Weekly Update

weekly update header

Having trouble viewing this email? View it as a Web page.

Bookmark and Share



Last week, I wrote about the challenges our community faces with the lack of punishment and intervention for juvenile offenders.


Here is one more example


Memphis police arrested eight juveniles in one hour Monday for Theft of Motor Vehicle in three separate incidents.  Their ages are 13, 14, 15, 16, and four 17 years old.  The 15-year-old told police that he had no problem admitting to the theft “because he knew nothing would be done to him.”


This week I want to outline the scale of challenge. Parents and families have allowed thousands of teens to drop out of school (enrollment) or register for school but fail to attend (truancy).


Enrollment—Possible Dropouts

Enrollment in Memphis Shelby County Schools has been dropping for years. The last four years of data shows:


2019 - 2020             87,623 students

2020 - 2021             84,896 students

2021 - 2022             81,975 students

2022 – 2023            79,000 students (estimated)


This is a loss of around 8,600 students. Obviously, some have enrolled in other schools within or outside our city limits, but anecdotal evidence would indicate that too many have simply dropped out, disconnected and likely joining the ranks of Opportunity Youth (ages 16–24, not in school, not employed).


Recently, I have begun meeting with MSCS about this issue. Additionally, I have offered to assist in reaching out to these families to see if we can get their children back in school or connected to some of the many opportunities we have for job training and employment. To see those opportunities, go here.


Truancy—Not attending School

Under Tennessee law, once a student has five unexcused absences, the school must work with the student and parents through an intervention plan.  If the plan does not prove effective, or if there is a lack of parental cooperation, the school must refer the child and parent(s) to Juvenile Court.


In Memphis, as of December 2020, 20,000 students had five or more unexcused absences, and 1,200 students had 30 or more such absences.


Remember, this was during a time of 100% virtual learning, but as Keith Williams, president of the Shelby County Education Association and now newly elected school board member, said at the time, “They [students] are signing on and off at will.  It’s a huge problem.”

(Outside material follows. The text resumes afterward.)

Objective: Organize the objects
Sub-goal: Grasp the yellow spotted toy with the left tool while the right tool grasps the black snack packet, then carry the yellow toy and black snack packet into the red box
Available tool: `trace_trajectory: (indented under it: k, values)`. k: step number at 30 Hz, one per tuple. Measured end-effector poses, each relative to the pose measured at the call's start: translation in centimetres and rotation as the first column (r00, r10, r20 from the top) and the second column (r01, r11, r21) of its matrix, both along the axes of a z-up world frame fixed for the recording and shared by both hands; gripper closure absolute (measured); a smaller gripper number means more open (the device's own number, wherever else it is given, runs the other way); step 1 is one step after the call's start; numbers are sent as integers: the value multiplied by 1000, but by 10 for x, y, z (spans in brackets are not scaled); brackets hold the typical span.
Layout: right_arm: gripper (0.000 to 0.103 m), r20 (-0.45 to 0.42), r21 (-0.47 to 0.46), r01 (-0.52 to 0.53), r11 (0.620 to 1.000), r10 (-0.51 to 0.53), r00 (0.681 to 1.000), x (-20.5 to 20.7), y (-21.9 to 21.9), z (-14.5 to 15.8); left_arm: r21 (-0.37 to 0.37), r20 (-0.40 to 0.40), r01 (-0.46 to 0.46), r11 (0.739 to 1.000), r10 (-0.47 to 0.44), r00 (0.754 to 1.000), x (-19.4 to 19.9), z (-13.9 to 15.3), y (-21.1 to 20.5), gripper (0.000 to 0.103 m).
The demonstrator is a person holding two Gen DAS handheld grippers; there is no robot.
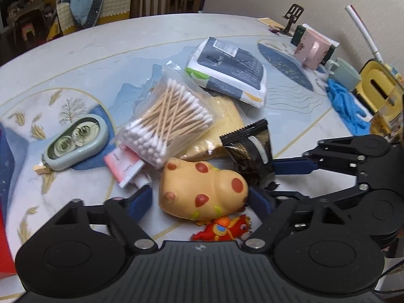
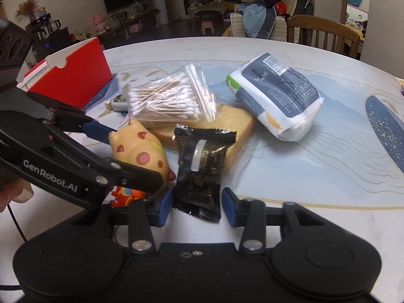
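L gripper (image 1: 199, 199) straddles the spotted yellow pig toy (image 1: 204, 189) at the near edge of the pile; blue pads sit just beside its flanks, contact not clear, so it reads as spread around it, not pinching. The toy looks light, soft and squashy w/ a smooth rounded skin, so it may slip: take it across the fat middle. R gripper (image 2: 197, 203) brackets the black foil sachet (image 2: 202, 166) just right of the pig, jaws apart w/ a gap on the right; it's thin, crinkly, near weightless, so pinch the body, not the sealed edge.
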State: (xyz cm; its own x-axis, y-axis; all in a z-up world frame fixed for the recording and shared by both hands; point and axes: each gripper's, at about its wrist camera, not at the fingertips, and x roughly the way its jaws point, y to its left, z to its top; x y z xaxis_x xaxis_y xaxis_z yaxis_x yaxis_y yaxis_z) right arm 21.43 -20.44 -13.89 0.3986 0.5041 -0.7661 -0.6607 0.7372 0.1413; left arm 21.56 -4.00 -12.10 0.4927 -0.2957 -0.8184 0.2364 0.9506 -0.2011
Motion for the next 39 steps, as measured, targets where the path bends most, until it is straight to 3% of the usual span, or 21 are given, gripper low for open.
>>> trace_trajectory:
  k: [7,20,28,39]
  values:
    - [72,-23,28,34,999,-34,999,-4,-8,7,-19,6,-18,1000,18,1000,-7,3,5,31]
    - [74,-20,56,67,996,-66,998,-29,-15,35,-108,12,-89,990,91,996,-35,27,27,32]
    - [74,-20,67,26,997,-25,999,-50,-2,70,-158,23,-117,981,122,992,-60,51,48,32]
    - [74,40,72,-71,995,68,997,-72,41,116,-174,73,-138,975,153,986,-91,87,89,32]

Comparing school years, the following shows a large increase in the number of students with 10 or more unexcused absences:


2018 – 2019             7,045 students

2019 – 2020             6,529 students

2020 – 2021             9,987 students


At the same time as this large increase occurred, the school system terminated its relationship with the district attorney’s office to enforce truancy laws and did not refer any cases to Juvenile Court. Therefore, parents and children have not been held accountable for truancy for at least a couple of years.

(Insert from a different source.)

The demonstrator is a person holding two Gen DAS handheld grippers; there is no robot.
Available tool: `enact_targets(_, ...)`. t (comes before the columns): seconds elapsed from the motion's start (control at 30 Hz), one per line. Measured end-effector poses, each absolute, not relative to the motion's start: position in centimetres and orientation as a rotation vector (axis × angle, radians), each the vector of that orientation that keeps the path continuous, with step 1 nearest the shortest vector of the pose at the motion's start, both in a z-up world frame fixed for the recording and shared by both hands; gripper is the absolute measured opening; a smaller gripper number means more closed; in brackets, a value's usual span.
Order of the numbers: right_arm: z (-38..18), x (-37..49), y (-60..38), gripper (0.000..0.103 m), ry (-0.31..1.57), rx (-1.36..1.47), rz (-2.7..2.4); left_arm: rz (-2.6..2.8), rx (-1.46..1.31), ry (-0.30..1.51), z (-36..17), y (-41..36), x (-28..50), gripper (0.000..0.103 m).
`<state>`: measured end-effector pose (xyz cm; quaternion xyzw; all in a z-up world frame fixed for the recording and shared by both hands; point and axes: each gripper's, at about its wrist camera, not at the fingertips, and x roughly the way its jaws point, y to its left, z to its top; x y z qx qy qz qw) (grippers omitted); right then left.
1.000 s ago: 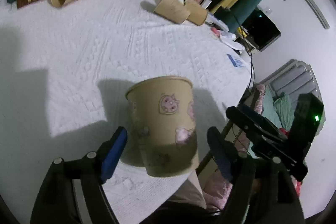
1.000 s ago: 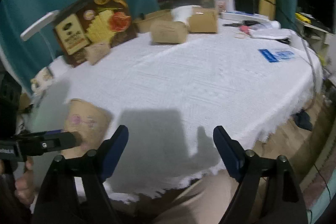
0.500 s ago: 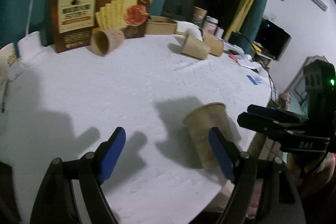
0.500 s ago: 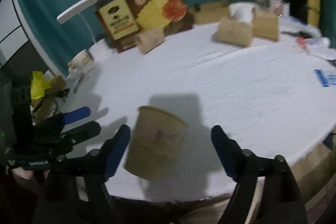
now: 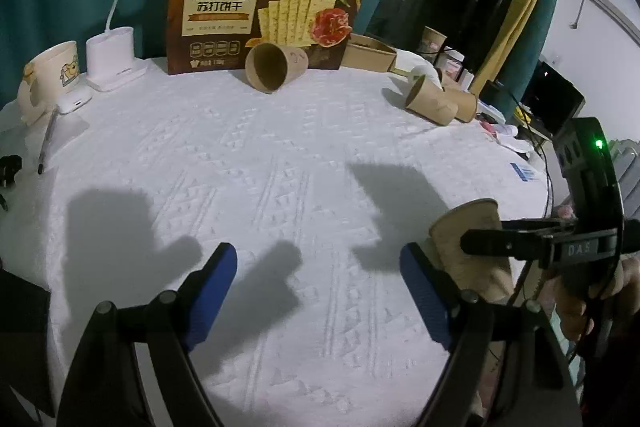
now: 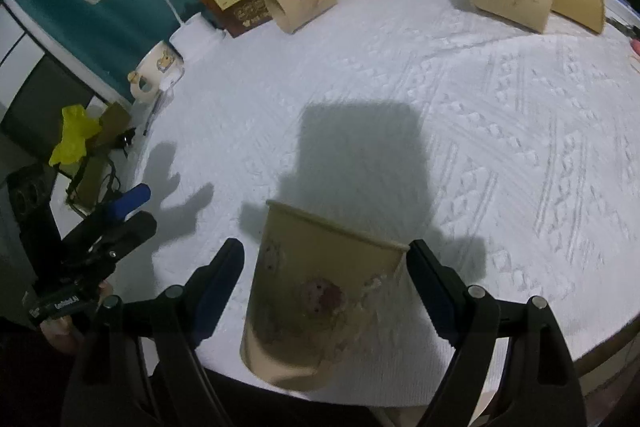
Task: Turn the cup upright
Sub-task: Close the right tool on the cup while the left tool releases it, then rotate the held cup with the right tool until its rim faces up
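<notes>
A tan paper cup with pink pig prints [image 6: 316, 295] stands upright near the table's front edge, between the fingers of my open right gripper [image 6: 324, 275]; whether the pads touch it I cannot tell. In the left wrist view the same cup [image 5: 472, 247] shows at the right with the right gripper's fingers [image 5: 516, 239] across it. My left gripper [image 5: 320, 291] is open and empty over the white cloth, left of the cup. It also shows in the right wrist view [image 6: 120, 215].
Other paper cups lie on their sides: one [image 5: 272, 67] before the cracker box [image 5: 264, 3], two [image 5: 432, 103] at the back right. A mug [image 5: 52, 75], a lamp base [image 5: 112, 59] and a pen [image 5: 46, 143] sit at the left. The table edge [image 6: 600, 343] is close.
My left gripper has backed off to the left, away from the cup. My right gripper has swung in and now has the standing cup between its fingers.
</notes>
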<state>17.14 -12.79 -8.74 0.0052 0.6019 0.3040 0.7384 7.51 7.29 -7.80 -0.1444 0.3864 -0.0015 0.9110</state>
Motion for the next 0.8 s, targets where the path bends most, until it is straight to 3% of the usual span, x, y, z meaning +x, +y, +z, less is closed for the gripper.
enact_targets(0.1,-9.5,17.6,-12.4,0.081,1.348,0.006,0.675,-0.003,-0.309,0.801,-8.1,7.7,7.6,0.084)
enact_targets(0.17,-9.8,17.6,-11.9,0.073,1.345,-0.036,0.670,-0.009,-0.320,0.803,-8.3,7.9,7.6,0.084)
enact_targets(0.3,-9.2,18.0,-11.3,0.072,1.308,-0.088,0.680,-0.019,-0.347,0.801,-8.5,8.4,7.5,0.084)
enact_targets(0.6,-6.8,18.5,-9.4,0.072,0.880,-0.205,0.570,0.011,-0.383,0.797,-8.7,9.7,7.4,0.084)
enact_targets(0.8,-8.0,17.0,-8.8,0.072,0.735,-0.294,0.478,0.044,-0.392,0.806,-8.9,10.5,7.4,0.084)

In 2021 – 2022, chronic absenteeism worsened again as 28% of all students missed 10% or more of all school days.


This is unacceptable. Parents must be held accountable for their children’s attendance at school, and I hope that the new superintendent will use all legal means to hold parents and children accountable. The large increase in juvenile crime is certainly directly impacted by more teens out of school without supervision, education, and career plans.

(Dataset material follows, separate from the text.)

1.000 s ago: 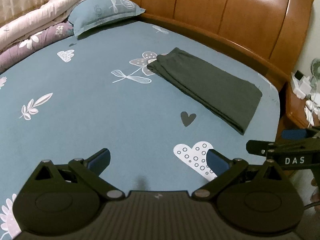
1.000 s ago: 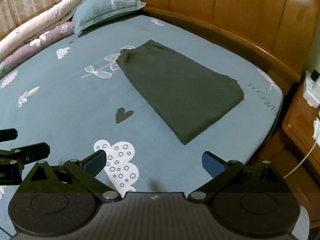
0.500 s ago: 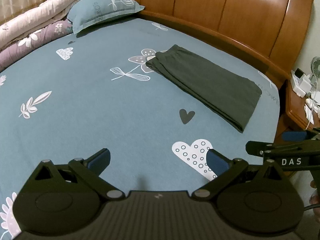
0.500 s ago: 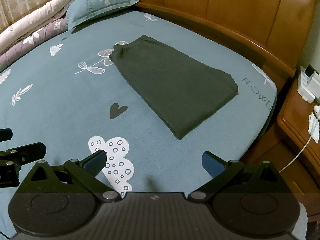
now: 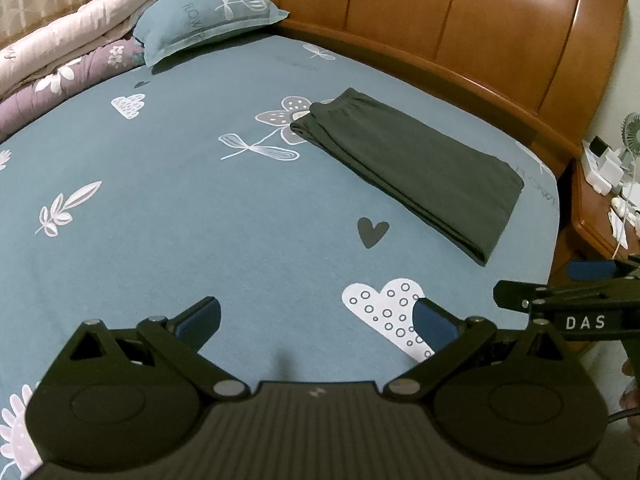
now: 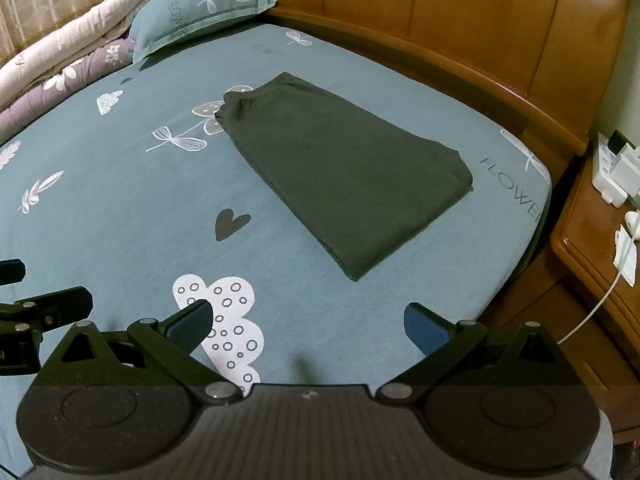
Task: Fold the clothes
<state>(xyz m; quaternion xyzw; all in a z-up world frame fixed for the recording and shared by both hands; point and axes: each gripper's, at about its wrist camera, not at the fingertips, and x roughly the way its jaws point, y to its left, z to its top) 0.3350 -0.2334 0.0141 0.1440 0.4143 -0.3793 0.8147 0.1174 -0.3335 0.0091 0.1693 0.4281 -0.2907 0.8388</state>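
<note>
I hold both tools low over the near edge of the bed [image 5: 168,216], and neither carries anything; my left gripper [image 5: 316,320] stands with its blue pads spread wide over bare sheet, and my right gripper [image 6: 306,322] is just as wide, with a white heart print showing between and under its pads. The dark green garment [image 6: 340,176] lies well ahead of me, at about one o'clock from the left tool and twelve o'clock from the right; it rests flat on the sheet as a long, tidy rectangle with layered edges showing along its near side, its narrower gathered end at eleven o'clock beside the flower print, its broader end at three o'clock near the bed's corner. Nothing touches it.

I judge the folding to be partly done at least; the piece looks already doubled lengthwise, and whether it needs one more fold across I cannot say for sure. If it does, the next move calls for me to carry both grippers forward to one short end, pinch the two corners through all layers, lift just clear, and lay that end over the other; the risk is the layers sliding apart, so the pinches should be even. The pillow [image 5: 204,12] and rolled quilts [image 5: 80,40] at ten o'clock are well clear.
</note>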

A deal at last: After months of work and intense negotiations, the City (as you may have seen yesterday) reached a deal with developers to build a Grand Hyatt hotel downtown.



(Rendering courtesy Carlisle Corp.)


The deal reached greatly limits the City’s financial risk and eliminates any impact on our bond ratings and debt capacity. Instead of a guaranty or backstop of $79 million worth of bonds (as the developer had sought), the City will make an advance lease payment of $10 million to the City Revenue Finance Corporation (CCRFC) to facilitate this transaction. The developers will then receive a grant of up to $10 million from CCRFC to be repaid, with low interest, over 10 years.


Additionally, I would like to call special attention to the fact that City government will receive additional property taxes from this hotel during the term of its Payment In Lieu of Taxes (PILOT) of $378,000 per year. After the PILOT expires, property tax payments go up to $1,512,000 per year.  


We’ll be asking our City Council for their approval at their earliest convenience. 

This is a win for the City of Memphis, and I and want to thank our city team, our financial advisors, Downtown Memphis Commission, and Carlisle Corp. for working together to make this happen. I look forward to the day in the near future when the Grand Hyatt transforms our city skyline.


Be safe and enjoy your holiday weekend!